Chinese ambitions in the Arctic date back decades. The first step was taken with Ukraine’s purchase of its first icebreaker, the Xue Long (“Snow Dragon”), in 1993. In 2004, China opened its first permanent Arctic research station in Svalbard, followed by another in Iceland in 2018. In September 2025, the container ship Istanbul Bridge completed the voyage from Ningbo to Felixstowe inaugurating the “China-Europe Arctic Express”, the first fast container route between China and Europe via the Arctic.
Russia has the highest number of icebreakers
Icebreakers prove to be fundamental tools for power projection in polar areas, because they allow access to frozen territories and maintain a continuous presence. Data from the International Institute for Strategic Studies (IISS) outline a worrying reality: despite NATO’s efforts, Russia maintains an overwhelming numerical primacy, while China is accelerating its rise with unprecedented industrial speed.
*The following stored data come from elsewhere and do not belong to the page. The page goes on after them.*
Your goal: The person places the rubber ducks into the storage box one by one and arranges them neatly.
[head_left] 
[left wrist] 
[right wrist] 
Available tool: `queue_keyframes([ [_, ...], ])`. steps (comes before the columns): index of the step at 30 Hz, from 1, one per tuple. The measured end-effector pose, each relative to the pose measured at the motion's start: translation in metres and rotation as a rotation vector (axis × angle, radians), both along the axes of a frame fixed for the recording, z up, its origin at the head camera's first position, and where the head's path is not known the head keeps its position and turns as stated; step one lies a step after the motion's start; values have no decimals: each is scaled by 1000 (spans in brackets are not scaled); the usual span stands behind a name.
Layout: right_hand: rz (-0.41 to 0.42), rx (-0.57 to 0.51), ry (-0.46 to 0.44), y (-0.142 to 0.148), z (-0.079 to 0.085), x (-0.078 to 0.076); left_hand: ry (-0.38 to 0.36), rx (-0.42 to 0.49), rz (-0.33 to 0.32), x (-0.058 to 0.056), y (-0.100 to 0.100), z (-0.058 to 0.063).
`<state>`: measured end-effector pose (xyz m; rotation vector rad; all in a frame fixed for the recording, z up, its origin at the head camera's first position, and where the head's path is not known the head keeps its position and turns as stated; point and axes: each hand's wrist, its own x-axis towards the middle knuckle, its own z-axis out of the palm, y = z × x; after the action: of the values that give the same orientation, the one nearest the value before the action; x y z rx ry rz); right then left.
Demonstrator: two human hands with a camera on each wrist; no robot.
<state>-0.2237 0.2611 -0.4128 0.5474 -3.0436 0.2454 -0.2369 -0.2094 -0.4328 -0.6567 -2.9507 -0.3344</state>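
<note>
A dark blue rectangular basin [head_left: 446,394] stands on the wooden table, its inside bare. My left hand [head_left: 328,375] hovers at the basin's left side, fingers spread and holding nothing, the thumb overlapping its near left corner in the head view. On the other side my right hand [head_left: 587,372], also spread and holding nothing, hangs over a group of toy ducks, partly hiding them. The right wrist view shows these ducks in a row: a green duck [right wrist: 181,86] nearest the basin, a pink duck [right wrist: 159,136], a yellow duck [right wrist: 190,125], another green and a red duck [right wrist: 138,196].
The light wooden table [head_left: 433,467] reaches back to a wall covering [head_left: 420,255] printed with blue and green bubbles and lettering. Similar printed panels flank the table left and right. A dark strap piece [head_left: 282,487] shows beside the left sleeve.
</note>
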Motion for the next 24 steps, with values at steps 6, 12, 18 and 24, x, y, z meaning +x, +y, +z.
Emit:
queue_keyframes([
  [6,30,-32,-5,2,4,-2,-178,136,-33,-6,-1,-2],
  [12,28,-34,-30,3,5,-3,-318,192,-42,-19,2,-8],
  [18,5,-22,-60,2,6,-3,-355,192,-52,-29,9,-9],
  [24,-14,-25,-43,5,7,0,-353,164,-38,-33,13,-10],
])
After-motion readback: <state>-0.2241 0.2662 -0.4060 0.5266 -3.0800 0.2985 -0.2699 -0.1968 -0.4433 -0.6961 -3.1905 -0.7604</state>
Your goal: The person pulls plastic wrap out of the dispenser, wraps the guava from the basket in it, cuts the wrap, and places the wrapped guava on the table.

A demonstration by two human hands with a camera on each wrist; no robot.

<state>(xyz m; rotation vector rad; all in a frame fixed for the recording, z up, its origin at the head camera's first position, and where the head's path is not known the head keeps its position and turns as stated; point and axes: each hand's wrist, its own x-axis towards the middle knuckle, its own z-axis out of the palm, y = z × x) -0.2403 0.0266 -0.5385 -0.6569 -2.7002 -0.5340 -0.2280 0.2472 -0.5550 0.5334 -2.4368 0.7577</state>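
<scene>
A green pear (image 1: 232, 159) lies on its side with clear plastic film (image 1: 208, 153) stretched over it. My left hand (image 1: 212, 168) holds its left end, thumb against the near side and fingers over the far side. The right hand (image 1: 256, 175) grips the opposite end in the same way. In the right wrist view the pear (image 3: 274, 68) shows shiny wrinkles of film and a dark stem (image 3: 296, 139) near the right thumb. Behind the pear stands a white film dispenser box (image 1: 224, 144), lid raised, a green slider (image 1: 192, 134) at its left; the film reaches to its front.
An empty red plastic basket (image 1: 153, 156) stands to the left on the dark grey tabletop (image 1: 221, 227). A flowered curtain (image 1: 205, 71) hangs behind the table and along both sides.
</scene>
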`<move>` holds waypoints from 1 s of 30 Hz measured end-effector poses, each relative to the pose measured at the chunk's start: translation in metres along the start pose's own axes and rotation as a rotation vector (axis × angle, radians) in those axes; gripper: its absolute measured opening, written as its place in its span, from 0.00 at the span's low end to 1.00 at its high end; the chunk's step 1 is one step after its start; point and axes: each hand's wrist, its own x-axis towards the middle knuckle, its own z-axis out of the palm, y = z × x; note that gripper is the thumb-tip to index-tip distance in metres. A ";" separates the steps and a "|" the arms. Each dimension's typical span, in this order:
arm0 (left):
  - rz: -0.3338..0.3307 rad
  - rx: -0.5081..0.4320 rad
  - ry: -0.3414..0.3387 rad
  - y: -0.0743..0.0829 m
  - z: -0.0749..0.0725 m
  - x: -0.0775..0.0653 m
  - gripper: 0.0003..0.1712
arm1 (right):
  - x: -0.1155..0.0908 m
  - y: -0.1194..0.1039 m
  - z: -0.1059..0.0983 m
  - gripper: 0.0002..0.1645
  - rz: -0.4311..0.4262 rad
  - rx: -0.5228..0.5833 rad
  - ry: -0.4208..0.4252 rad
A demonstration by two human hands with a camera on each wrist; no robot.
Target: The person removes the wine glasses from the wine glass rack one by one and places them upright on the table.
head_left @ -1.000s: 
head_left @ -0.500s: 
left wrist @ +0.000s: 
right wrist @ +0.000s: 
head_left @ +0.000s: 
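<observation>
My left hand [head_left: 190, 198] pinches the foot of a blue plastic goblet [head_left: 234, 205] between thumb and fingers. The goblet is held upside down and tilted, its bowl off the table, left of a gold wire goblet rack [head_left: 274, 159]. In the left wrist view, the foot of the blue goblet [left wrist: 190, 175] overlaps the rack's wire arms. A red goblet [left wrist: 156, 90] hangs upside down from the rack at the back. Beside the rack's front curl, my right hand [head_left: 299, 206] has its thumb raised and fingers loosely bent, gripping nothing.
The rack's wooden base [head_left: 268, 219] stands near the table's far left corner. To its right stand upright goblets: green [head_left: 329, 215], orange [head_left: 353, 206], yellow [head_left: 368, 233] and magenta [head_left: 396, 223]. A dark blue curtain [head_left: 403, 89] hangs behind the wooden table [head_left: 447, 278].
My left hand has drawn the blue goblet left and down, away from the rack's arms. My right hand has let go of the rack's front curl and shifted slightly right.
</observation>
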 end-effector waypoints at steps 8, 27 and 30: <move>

As of 2022, Russia boasted 57 icebreakers and Arctic patrol vessels. By 2026, Moscow plans to further consolidate this lead with the entry into service of new Arktika-class nuclear units, such as the Chukotka.
Also in 2022, NATO had 47 units, a number which however hides a pitfall: a large part of the US and Canadian fleet is obsolete, with ships exceeding 40 years of service. The entry of Helsinki and Stockholm into the Alliance, after the war in Ukraine, provided a breath of fresh air. Something changes in the two-year period 2024-2026. To fill the gap, the US, Canada and Finland have launched the Ice Pact, a monumental plan to build up to 90 new icebreakers over the next ten years, thanks to billions of dollars in investments.
And then there is China, which is continuing its rise. If in 2022 the People’s Republic had two icebreakers, it now has double that number. Beijing is already testing nuclear-powered prototypes and has demonstrated it can deploy up to five ships simultaneously near Alaska, marking the transition from “observer” to “protagonist” in the region. Steps that cannot be ignored by NATO.